Do you expect any direct regulatory interactions between A and B (e.g. A represses B)?
It is known that knockdown of a given sequence by siRNA will modulate the expression of up to hundreds of off-target genes (Scacheri et al, below).
It is likely that in some cases off-target gene modulation is due to direct off-target expression suppression by the siRNA, while in other cases gene expression modulation would be expected as regulatory consequences of the direct knockdowns; that is, you target gene A, which represses expression of gene B through off-target siRNA interaction with its mRNA, and as a consequence gene C might be upregulated in response to the suppression of B (in this case a regulatory effect rather than a direct siRNA effect).
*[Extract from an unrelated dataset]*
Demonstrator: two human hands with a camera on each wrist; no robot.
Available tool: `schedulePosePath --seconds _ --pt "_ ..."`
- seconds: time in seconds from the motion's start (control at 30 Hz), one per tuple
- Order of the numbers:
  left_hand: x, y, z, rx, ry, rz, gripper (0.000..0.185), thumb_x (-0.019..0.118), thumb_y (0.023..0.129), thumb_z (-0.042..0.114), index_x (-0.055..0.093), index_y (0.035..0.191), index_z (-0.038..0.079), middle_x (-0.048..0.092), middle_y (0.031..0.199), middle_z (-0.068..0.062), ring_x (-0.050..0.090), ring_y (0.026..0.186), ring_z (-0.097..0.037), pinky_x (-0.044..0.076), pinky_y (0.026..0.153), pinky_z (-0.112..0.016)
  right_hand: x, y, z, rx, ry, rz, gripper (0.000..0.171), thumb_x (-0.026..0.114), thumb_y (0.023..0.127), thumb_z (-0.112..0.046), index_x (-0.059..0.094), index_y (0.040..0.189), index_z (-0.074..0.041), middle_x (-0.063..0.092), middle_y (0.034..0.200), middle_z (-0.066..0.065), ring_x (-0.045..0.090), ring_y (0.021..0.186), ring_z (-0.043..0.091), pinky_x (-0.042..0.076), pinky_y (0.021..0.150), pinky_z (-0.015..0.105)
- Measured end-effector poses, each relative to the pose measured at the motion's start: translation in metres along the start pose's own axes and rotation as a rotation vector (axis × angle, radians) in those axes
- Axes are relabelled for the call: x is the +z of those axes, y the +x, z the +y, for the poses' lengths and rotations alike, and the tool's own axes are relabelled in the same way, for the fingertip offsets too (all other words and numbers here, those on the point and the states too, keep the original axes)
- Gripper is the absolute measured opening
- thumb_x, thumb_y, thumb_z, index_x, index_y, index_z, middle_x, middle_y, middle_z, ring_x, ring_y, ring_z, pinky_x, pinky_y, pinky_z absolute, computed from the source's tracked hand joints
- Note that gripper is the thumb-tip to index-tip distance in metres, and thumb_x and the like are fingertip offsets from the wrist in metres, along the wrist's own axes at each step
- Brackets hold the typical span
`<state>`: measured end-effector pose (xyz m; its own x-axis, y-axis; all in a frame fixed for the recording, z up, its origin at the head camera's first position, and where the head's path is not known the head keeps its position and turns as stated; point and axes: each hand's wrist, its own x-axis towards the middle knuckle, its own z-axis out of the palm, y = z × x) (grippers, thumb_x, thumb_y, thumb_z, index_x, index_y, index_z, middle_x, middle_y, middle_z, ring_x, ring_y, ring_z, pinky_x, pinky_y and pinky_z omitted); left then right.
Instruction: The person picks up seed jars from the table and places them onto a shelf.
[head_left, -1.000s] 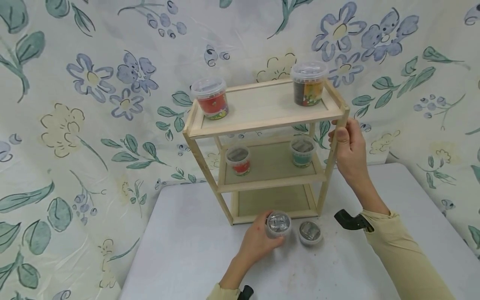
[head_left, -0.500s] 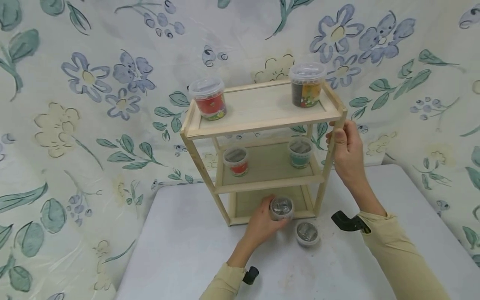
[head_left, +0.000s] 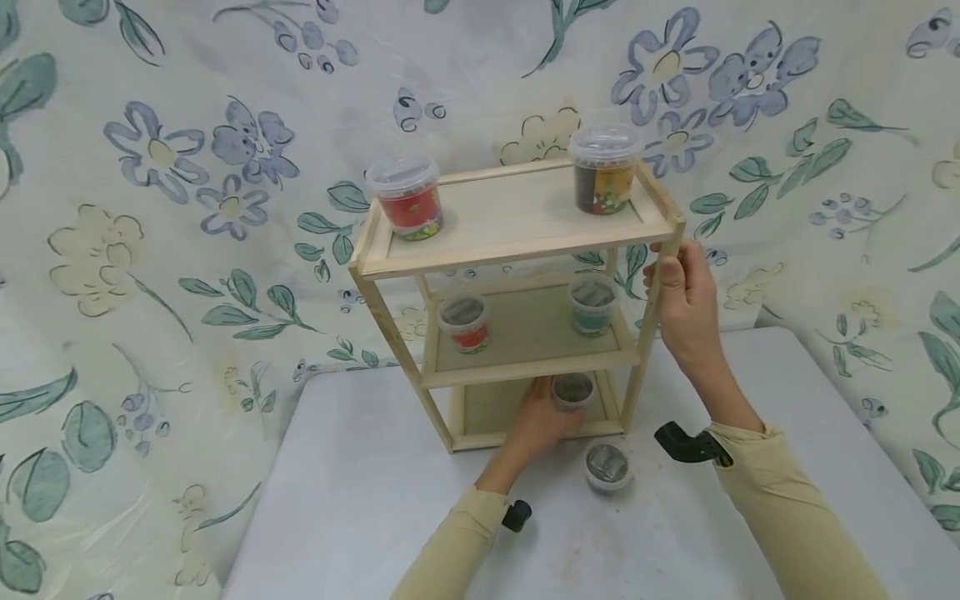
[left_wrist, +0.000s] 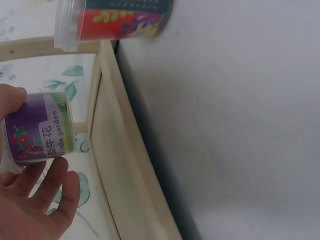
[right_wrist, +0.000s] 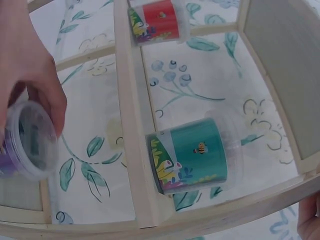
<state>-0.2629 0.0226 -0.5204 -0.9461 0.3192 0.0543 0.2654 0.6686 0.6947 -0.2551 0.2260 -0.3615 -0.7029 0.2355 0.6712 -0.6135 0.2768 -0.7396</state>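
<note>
Holding a little purple-label tub (head_left: 573, 391) in the left hand (head_left: 542, 422), fingers curled around its side, and it's sitting right inside the bottom level of the wooden shelf (head_left: 517, 250). From the left wrist view you can see the tub's label with red berries on it, the thumb and fingers wrapping it, the shelf's floor board just beside it.

The right hand (head_left: 684, 302) is gripping the shelf's front right post, just under the top tier, thumb on the front and fingers going around the back.

Another small clear-lidded tub (head_left: 607, 467) is standing on the grey worktop (head_left: 360, 500) just in front of the shelf, near the left hand but not touching it.

On the middle tier there's a red tub (head_left: 464, 322) on the left and a teal tub (head_left: 592, 305) on the right, well apart. Up top a bigger red tub (head_left: 403, 196) is sitting at the left corner and a dark one with an orange label (head_left: 603, 169) at the right corner. A floral sheet (head_left: 187, 208) is hanging behind it all.
</note>
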Motion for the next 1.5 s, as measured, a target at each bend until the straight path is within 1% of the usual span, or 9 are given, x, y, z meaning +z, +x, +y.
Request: schedulePosePath --seconds 0.1,0.23,0.37,0.5,0.7,0.93,1.07,1.37,1.5 --pt "0.003 0.011 0.002 -0.029 -0.003 -0.023 0.082 0.069 0.088 0.041 0.03 0.153 0.009 0.043 0.15 -0.017 0.043 0.137 -0.034 0.039 0.109 -0.047 0.0 0.001 0.001 -0.002 -0.004 -0.007 0.059 0.04 0.1 -0.043 0.048 0.125 0.01 0.054 0.097 -0.009 0.056 0.087 0.01 0.044 0.078 0.024" --pt "0.007 0.024 0.001 -0.04 -0.028 -0.045 0.077 0.068 0.088 0.039 0.033 0.152 0.013 0.047 0.147 -0.014 0.045 0.136 -0.03 0.039 0.109 -0.046 0.0 0.002 0.003 -0.011 -0.015 -0.007 0.057 0.04 0.1 -0.042 0.047 0.125 0.009 0.054 0.098 -0.01 0.056 0.087 0.011 0.044 0.078 0.023" --pt "0.013 0.033 -0.001 -0.031 -0.05 -0.068 0.072 0.069 0.088 0.037 0.037 0.149 0.014 0.051 0.143 -0.013 0.05 0.131 -0.028 0.043 0.105 -0.045 0.0 0.001 0.004 -0.013 -0.007 -0.006 0.058 0.04 0.101 -0.043 0.047 0.125 0.009 0.053 0.103 -0.012 0.056 0.088 0.01 0.044 0.078 0.023" --pt "0.018 0.038 -0.002 -0.001 -0.063 -0.062 0.069 0.069 0.088 0.034 0.04 0.146 0.012 0.054 0.139 -0.014 0.053 0.126 -0.028 0.045 0.102 -0.045 -0.001 0.0 0.004 -0.021 0.002 -0.006 0.06 0.04 0.1 -0.044 0.047 0.125 0.01 0.053 0.105 -0.014 0.056 0.088 0.008 0.045 0.078 0.023" --pt "0.022 0.04 -0.007 0.039 -0.099 -0.061 0.071 0.07 0.088 0.027 0.035 0.148 0.013 0.049 0.143 -0.012 0.048 0.133 -0.027 0.04 0.108 -0.043 0.0 0.0 0.005 -0.033 0.002 -0.008 0.061 0.04 0.1 -0.045 0.047 0.125 0.01 0.052 0.105 -0.014 0.056 0.087 0.007 0.044 0.078 0.023" --pt "0.03 0.044 -0.014 0.05 -0.039 -0.053 0.076 0.071 0.088 0.03 0.031 0.15 0.013 0.045 0.147 -0.013 0.044 0.137 -0.026 0.038 0.111 -0.041 0.0 0.0 0.004 -0.032 -0.013 -0.01 0.06 0.039 0.1 -0.044 0.047 0.125 0.01 0.053 0.101 -0.012 0.055 0.086 0.008 0.044 0.077 0.024" --pt "0.033 0.046 -0.016 0.049 -0.041 -0.053 0.077 0.072 0.087 0.03 0.03 0.149 0.012 0.045 0.146 -0.013 0.044 0.137 -0.027 0.038 0.111 -0.041 -0.001 0.0 0.004 -0.039 -0.017 -0.007 0.059 0.039 0.1 -0.043 0.047 0.125 0.009 0.053 0.102 -0.012 0.055 0.087 0.01 0.044 0.077 0.023" --pt "0.028 0.039 -0.015 0.038 -0.136 -0.048 0.07 0.074 0.086 0.03 0.038 0.144 0.012 0.05 0.142 -0.012 0.051 0.127 -0.025 0.045 0.103 -0.041 0.0 -0.001 0.003 -0.05 -0.026 0.0 0.054 0.039 0.102 -0.04 0.048 0.125 0.008 0.053 0.097 -0.011 0.054 0.087 0.008 0.044 0.077 0.023" --pt "0.023 0.036 -0.014 0.01 -0.147 -0.064 0.072 0.074 0.087 0.033 0.039 0.144 0.01 0.049 0.144 -0.012 0.048 0.133 -0.027 0.042 0.107 -0.042 0.0 -0.001 0.003 -0.047 -0.032 0.001 0.053 0.039 0.103 -0.039 0.048 0.125 0.008 0.052 0.097 -0.011 0.054 0.086 0.009 0.044 0.077 0.023"
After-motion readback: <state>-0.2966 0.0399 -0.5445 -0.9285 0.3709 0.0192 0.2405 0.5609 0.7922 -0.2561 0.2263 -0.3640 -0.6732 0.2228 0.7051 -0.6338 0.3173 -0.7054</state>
To restate this, even though A and C have no direct regulatory link, C can still vary as a consequence of regulatory control in response to off-target knockdown of B.
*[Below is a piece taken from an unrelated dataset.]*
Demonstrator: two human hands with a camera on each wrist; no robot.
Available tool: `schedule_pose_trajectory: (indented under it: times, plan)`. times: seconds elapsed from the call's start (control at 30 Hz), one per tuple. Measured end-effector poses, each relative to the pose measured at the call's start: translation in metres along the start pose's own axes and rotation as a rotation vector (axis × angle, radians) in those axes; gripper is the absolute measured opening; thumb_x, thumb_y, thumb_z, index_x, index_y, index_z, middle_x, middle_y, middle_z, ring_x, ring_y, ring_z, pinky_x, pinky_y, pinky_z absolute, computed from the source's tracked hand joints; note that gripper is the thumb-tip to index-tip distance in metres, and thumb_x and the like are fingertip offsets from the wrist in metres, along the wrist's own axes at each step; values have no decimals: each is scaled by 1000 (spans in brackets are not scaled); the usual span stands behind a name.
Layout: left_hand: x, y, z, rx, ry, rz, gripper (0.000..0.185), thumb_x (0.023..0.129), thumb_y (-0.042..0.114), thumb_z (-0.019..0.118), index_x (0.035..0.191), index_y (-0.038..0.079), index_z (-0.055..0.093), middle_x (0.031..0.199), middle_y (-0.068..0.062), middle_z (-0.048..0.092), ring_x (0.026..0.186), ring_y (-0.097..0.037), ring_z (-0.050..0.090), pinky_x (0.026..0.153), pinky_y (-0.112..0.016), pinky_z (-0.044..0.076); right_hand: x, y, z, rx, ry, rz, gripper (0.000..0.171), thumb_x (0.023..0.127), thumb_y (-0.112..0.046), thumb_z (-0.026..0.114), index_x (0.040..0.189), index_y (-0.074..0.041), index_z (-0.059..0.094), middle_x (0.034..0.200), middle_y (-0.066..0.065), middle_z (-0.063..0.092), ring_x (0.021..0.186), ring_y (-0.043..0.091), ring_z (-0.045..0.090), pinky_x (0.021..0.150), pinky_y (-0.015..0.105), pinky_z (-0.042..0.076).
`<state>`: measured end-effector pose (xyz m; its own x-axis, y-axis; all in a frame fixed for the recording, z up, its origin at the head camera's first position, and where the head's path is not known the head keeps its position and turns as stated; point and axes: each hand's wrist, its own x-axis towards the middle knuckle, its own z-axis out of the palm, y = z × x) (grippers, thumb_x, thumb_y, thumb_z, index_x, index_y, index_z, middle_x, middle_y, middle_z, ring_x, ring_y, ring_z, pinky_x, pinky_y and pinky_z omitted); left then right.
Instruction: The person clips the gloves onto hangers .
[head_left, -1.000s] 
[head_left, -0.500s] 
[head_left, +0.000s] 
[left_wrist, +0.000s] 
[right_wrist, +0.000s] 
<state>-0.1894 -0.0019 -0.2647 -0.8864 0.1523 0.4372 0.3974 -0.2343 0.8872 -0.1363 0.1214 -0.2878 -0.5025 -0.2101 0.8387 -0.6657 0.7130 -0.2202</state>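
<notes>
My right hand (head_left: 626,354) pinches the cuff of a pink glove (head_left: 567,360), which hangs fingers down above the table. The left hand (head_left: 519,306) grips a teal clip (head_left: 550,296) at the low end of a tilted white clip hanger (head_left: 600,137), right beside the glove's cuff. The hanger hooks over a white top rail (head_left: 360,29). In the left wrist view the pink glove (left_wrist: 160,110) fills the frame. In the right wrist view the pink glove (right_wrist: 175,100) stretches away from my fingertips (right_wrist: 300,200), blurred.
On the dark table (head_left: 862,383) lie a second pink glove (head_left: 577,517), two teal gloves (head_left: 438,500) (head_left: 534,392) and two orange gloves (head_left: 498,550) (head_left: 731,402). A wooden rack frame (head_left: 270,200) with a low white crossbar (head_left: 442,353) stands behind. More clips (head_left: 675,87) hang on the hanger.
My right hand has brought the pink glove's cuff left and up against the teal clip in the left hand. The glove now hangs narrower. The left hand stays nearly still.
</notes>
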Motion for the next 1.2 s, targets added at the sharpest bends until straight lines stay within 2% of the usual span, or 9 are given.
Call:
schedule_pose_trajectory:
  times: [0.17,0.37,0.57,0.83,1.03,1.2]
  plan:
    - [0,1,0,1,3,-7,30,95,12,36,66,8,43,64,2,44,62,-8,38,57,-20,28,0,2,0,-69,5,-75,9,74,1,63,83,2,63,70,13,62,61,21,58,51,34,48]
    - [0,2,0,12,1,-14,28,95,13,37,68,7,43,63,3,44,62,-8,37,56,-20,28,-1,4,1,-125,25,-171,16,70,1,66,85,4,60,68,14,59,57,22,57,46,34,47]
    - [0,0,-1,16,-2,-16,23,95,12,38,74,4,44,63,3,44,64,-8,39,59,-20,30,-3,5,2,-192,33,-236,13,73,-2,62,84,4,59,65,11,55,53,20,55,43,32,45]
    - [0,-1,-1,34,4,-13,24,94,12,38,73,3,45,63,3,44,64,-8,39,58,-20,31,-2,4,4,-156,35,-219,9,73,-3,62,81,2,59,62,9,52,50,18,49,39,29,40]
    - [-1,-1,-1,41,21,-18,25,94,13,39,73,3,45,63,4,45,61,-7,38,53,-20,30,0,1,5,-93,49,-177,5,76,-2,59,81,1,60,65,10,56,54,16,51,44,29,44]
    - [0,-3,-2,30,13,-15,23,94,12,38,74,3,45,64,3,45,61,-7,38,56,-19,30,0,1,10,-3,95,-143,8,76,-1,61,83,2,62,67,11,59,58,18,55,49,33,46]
Here are some citations of papers addressing the off-target gene modulation of siRNA:
Comparison of siRNA-induced off-target RNA and protein effects. Aleman LM, Doench J, Sharp PA. RNA. 2007 Jan 19; [Epub ahead of print]
3' UTR seed matches, but not overall identity, are associated with RNAi off-targets. Birmingham A, Anderson EM, Reynolds A, Ilsley-Tyree D, Leake D, Fedorov Y, Baskerville S, Maksimova E, Robinson K, Karpilow J, Marshall WS, Khvorova A. Nat Methods. 2006 Mar;3(3):199-204.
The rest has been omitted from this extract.